Word for word, set down every line of the entries below from the line with "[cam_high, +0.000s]" to the line with "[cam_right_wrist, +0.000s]", including both, and no other line.

***** Supplied data

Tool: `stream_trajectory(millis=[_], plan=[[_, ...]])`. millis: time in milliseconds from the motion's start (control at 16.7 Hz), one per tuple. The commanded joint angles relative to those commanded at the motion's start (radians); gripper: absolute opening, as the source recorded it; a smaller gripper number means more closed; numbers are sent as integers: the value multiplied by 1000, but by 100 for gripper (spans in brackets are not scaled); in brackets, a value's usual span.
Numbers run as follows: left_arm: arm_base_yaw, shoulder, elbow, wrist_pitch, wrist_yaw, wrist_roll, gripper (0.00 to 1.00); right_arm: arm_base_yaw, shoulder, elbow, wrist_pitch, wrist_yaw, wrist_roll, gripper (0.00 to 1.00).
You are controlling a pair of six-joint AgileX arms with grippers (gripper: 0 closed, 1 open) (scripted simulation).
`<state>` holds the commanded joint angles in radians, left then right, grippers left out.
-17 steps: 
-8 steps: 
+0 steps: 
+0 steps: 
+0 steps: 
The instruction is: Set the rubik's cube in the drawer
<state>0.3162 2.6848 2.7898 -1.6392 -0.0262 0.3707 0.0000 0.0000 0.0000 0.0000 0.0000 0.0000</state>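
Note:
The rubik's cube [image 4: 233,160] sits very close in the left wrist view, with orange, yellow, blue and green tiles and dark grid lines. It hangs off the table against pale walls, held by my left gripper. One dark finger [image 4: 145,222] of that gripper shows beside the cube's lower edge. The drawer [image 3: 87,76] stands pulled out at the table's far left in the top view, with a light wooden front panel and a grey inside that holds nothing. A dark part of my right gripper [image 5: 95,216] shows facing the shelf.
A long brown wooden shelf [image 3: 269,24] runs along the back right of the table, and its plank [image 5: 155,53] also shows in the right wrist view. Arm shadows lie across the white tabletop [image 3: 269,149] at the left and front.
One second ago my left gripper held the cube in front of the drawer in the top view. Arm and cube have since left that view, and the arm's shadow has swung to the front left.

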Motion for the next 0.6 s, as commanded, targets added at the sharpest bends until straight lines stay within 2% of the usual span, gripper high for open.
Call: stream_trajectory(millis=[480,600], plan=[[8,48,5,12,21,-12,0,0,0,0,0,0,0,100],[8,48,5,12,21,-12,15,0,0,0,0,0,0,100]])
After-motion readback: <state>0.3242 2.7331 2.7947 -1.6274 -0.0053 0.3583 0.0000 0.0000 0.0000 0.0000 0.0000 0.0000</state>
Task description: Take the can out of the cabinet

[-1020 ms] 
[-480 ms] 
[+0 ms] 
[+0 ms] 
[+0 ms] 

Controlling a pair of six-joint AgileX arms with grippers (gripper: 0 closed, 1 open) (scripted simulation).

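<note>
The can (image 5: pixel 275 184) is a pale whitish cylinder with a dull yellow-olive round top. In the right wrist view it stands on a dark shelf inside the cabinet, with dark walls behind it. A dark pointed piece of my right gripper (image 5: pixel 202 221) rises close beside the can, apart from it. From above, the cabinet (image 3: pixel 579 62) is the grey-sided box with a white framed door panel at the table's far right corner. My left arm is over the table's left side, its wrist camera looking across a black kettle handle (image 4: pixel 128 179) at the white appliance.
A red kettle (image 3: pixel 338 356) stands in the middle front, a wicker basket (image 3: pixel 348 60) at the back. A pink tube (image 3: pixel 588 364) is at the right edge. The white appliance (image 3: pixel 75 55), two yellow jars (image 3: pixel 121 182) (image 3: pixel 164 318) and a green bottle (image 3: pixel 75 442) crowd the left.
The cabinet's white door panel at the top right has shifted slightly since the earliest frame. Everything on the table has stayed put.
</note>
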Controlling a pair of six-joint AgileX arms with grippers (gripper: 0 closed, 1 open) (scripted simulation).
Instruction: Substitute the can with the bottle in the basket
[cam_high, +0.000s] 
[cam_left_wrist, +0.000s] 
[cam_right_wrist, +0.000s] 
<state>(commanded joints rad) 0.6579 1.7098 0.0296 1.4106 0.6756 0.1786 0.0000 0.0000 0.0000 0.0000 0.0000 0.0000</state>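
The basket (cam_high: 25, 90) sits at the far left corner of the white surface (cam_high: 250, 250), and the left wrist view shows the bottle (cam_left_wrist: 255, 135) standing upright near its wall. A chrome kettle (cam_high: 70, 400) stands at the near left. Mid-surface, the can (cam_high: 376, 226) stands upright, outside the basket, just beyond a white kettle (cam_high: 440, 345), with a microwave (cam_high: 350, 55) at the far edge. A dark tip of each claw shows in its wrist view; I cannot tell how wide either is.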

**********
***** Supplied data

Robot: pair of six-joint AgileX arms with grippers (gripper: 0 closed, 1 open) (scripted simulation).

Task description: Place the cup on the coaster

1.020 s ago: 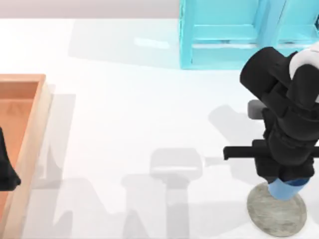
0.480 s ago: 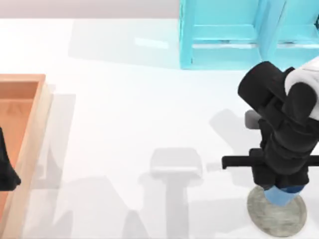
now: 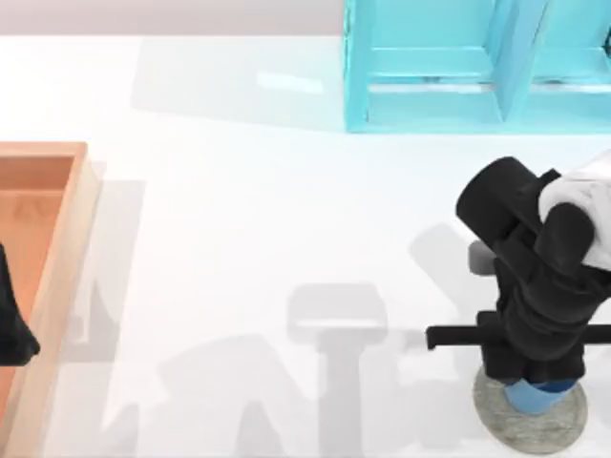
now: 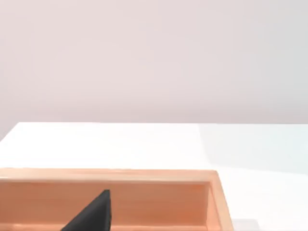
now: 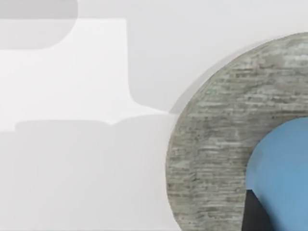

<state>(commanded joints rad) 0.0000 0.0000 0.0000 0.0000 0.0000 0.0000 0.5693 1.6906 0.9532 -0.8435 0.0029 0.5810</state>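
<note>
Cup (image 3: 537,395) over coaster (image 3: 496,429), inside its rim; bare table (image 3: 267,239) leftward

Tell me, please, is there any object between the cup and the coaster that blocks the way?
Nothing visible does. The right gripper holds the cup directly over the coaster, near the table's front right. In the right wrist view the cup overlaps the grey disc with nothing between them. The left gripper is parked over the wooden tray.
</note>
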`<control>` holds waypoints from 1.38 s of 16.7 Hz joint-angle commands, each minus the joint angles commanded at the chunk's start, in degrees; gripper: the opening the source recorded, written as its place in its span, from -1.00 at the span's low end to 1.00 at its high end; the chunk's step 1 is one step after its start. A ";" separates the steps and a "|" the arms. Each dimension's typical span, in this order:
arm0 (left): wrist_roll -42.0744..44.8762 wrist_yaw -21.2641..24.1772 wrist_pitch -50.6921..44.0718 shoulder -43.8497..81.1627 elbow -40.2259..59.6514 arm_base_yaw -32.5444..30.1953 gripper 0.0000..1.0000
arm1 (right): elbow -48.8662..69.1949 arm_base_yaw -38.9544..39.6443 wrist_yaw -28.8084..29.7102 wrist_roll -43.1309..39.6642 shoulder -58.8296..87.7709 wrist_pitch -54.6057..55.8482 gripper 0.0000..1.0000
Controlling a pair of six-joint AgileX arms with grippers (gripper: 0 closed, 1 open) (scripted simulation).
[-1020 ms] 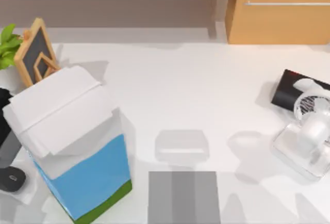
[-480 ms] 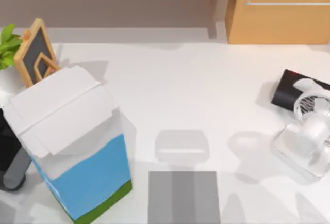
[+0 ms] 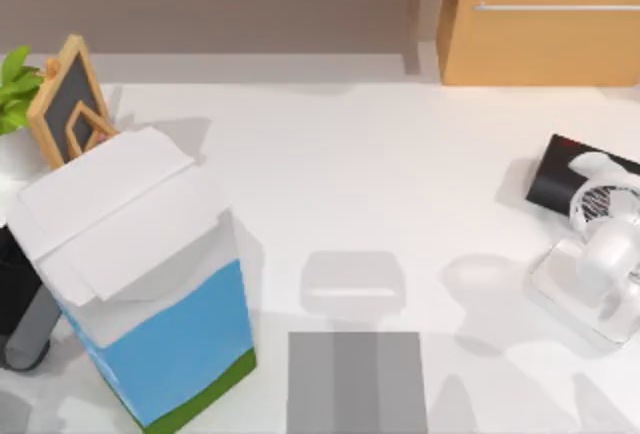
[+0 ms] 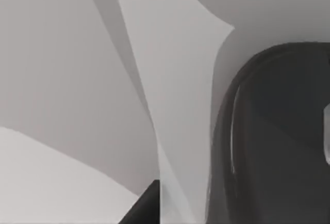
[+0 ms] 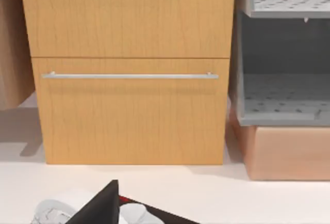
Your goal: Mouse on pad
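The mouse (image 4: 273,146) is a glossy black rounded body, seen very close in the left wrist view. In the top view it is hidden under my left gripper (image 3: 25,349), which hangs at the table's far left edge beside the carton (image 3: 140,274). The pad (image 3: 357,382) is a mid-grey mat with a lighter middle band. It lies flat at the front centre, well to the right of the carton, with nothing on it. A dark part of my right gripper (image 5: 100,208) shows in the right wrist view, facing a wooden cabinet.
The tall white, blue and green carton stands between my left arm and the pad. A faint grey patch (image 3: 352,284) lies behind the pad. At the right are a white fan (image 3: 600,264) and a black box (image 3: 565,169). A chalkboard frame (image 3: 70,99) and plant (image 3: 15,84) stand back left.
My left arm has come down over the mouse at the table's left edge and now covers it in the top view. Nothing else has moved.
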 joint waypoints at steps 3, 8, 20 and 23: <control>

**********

- Output of the exercise:
[cam_high, +0.000s] 
[cam_left_wrist, +0.000s] 
[cam_right_wrist, +0.000s] 

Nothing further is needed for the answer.